[Task instructions] Apart from the images, every record below must be given again without alteration.

[Data to process]

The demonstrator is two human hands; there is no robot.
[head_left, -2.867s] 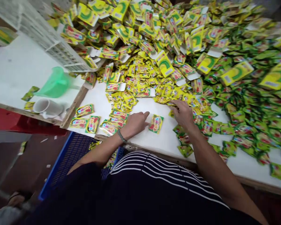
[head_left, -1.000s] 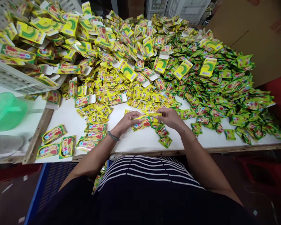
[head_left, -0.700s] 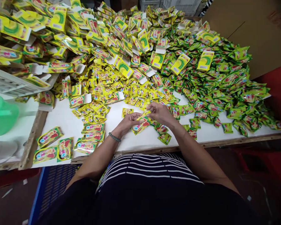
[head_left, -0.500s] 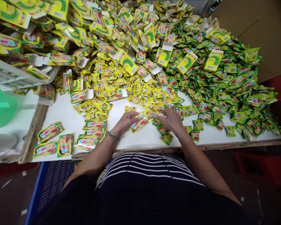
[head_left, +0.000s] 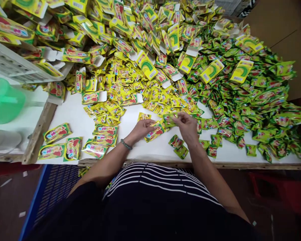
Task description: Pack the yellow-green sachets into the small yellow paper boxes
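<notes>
My left hand (head_left: 143, 130), with a beaded bracelet at the wrist, grips a small yellow-green candy box (head_left: 155, 132) by its left end. Pinched in my right hand (head_left: 187, 125) is a green candy packet (head_left: 170, 119), held at the box's right end. Whether the packet touches the box I cannot tell. A yellow packet (head_left: 143, 116) lies just beyond my left fingers. Two green packets (head_left: 178, 146) rest on the white table below my right hand. Several candy boxes (head_left: 105, 130) lie in a short row left of my left hand.
A heap of yellow packets (head_left: 122, 80) spreads behind my hands, with green packets (head_left: 256, 97) to the right and open-flapped boxes (head_left: 145, 65) on top. At left stand a white crate (head_left: 35, 68), a green container (head_left: 6, 100) and a wooden strip (head_left: 41, 134). A blue crate (head_left: 50, 187) sits below the edge.
My right hand has lifted a green packet from the table to the box's end. The view has shifted slightly, and my left hand keeps hold of the box.
</notes>
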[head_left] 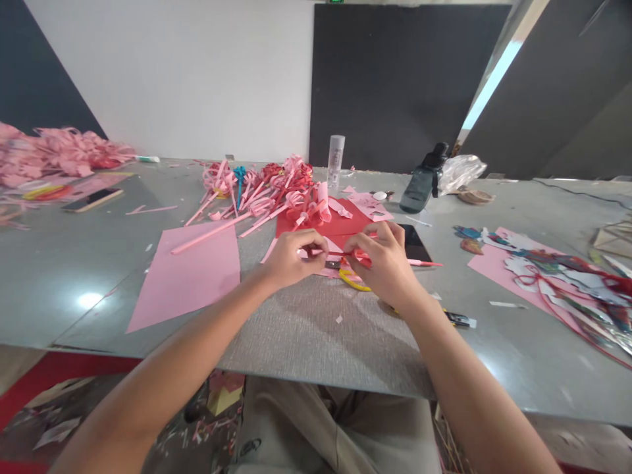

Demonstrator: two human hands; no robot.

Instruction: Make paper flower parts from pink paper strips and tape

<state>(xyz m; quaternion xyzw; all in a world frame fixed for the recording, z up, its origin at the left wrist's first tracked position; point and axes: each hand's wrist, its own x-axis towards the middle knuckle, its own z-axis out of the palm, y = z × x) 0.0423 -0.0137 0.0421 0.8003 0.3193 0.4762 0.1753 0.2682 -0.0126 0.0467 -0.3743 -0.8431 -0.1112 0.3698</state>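
As both hands pinch it, the red strip apparently runs left to right.

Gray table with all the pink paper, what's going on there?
A person sitting at the gray table pinches a narrow red strip between the fingertips of the left hand and the right hand. A yellow handle lies just below the hands. Beyond them is a heap of curled paper pieces, mostly pink and red, and a pink sheet lies flat to the left. Exactly how the strip is being worked is hard to tell.
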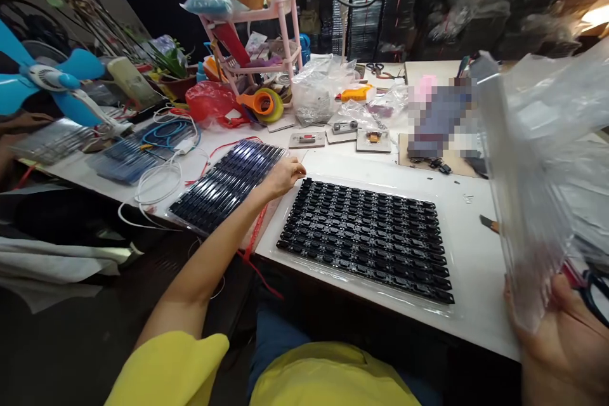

[Solution to this exercise]
The demonstrator is two human hands; there is no robot.
[head_left, -2.867s] 
[head_left, -1.000s] 
[head_left, -0.700s] 
[head_left, -0.500s] 
[head_left, +0.000s] 
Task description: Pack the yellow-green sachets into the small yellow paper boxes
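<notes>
My left hand (head_left: 143, 130), with a beaded bracelet at the wrist, grips a small yellow-green candy box (head_left: 155, 132) by its left end. Pinched in my right hand (head_left: 187, 125) is a green candy packet (head_left: 170, 119), held at the box's right end. Whether the packet touches the box I cannot tell. A yellow packet (head_left: 143, 116) lies just beyond my left fingers. Two green packets (head_left: 178, 146) rest on the white table below my right hand. Several candy boxes (head_left: 105, 130) lie in a short row left of my left hand.
A heap of yellow packets (head_left: 122, 80) spreads behind my hands, with green packets (head_left: 256, 97) to the right and open-flapped boxes (head_left: 145, 65) on top. At left stand a white crate (head_left: 35, 68), a green container (head_left: 6, 100) and a wooden strip (head_left: 41, 134). A blue crate (head_left: 50, 187) sits below the edge.
My right hand has lifted a green packet from the table to the box's end. The view has shifted slightly, and my left hand keeps hold of the box.
</notes>
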[head_left] 

Demonstrator: two human hands; no robot.

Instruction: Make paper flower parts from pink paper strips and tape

<state>(xyz m; quaternion xyzw; all in a world frame fixed for the recording, z up, its origin at the left wrist's first tracked position; point and axes: each hand's wrist, its own x-axis towards the middle knuckle, its own z-axis out of the palm, y = z × x) 0.0423 -0.0137 0.0421 0.8003 0.3193 0.4762 0.1753 0.2682 -0.0126 0.0467 -0.3743 -0.8431 -0.1112 0.3698</state>
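As both hands pinch it, the red strip apparently runs left to right.

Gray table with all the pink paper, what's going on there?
A person sitting at the gray table pinches a narrow red strip between the fingertips of the left hand and the right hand. A yellow handle lies just below the hands. Beyond them is a heap of curled paper pieces, mostly pink and red, and a pink sheet lies flat to the left. Exactly how the strip is being worked is hard to tell.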

Nothing else belongs to this exercise.